Working with Multiple Audio Cues

In shows with multiple overlapping audio sources, the Volume tween on each cue controls only that cue's contribution to the audio mix. All active audio cues are mixed together at the output stage. There is no master volume tween — the combined output level is the sum of all playing audio cues at their respective volume levels.

To manage the overall mix:

  • Use Volume tweens on individual cues to set relative levels.
  • Keep the total number of simultaneous full-volume audio cues reasonable to avoid output clipping.
  • If total output is too loud, reduce the volume of the loudest contributor rather than trying to attenuate everything equally.
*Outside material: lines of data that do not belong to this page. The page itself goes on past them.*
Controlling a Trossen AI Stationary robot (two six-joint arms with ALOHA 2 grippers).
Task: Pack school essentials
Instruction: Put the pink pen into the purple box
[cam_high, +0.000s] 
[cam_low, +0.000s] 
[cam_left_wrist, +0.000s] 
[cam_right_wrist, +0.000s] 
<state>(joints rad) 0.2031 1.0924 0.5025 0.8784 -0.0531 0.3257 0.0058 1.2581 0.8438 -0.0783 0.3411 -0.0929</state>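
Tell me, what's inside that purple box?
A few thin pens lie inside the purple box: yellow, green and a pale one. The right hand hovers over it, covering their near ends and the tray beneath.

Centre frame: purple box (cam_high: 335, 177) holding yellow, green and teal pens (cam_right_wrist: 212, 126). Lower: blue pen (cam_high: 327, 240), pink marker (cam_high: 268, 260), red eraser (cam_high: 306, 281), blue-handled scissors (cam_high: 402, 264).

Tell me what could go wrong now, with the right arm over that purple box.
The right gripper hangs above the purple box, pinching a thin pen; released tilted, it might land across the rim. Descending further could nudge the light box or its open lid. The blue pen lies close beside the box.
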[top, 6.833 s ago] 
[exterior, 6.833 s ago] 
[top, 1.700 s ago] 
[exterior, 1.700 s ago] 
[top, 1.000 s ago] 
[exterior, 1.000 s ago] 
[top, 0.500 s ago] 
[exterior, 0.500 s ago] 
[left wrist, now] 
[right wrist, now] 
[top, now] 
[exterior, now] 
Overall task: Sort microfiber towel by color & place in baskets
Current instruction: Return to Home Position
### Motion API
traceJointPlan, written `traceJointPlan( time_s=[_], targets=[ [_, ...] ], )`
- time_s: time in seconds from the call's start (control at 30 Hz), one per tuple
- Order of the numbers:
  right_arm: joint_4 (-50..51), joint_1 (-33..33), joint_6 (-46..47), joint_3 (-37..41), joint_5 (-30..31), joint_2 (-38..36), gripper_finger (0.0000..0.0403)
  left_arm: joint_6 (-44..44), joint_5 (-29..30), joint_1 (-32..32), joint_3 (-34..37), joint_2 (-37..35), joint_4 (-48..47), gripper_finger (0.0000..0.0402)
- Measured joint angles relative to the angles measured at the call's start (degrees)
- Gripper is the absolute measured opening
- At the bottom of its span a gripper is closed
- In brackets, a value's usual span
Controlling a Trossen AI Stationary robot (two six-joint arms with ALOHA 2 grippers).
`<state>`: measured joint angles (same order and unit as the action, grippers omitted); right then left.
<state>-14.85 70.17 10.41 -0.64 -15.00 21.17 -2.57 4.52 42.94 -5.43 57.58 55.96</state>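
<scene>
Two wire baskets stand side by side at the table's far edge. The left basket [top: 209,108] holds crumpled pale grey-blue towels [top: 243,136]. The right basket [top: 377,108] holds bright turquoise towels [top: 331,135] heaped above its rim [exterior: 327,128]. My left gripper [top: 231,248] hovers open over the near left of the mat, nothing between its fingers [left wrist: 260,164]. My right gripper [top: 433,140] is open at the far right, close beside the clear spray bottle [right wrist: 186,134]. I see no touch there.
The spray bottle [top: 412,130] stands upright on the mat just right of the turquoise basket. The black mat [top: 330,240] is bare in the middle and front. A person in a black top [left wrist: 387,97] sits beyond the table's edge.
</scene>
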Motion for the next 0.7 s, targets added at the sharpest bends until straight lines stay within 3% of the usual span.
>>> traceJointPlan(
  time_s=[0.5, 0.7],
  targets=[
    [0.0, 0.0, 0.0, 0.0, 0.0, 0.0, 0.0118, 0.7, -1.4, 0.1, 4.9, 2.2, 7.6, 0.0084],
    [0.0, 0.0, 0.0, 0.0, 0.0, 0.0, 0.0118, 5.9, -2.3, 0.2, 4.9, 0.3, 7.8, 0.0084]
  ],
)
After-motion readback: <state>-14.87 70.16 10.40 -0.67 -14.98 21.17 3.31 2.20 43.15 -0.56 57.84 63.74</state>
Combining with Other Effects

Volume tweens can be coordinated with visual effects for cohesive transitions:

  • Opacity + Volume — fade both visual and audio together for a complete scene fade. Add matching Opacity and Volume tweens with similar timing and easing to a cue for a unified fade-in or fade-out.
  • Position + Volume — reduce volume as content moves off-screen and increase it as content enters, creating a spatial audio effect.
  • Blur + Volume — blur and quiet content simultaneously for a "fading into the background" effect that works on both visual and auditory levels.

Practical Tips

  • Always preview audio transitions through the actual output routing path. Headphones and workstation speakers have different characteristics than the show's speaker system.
  • For voice-over ducking, 20–30% background music volume is a common starting point. Adjust based on the relative loudness of the narration source and the music content.
  • Keep fade-in and fade-out durations at least 0.1 seconds to avoid audible clicks or pops from abrupt level changes. Even "instant" cuts benefit from a very brief ramp.
  • If your show uses Tween Expressions, you can drive volume from a variable for real-time level control during live operation — for example, linking a variable to an external fader via ArtNet or OSC.
  • Volume at 0% silences the audio but does not stop playback. The audio source continues to decode in the background, so restoring volume at a later point resumes from the correct position in the audio timeline.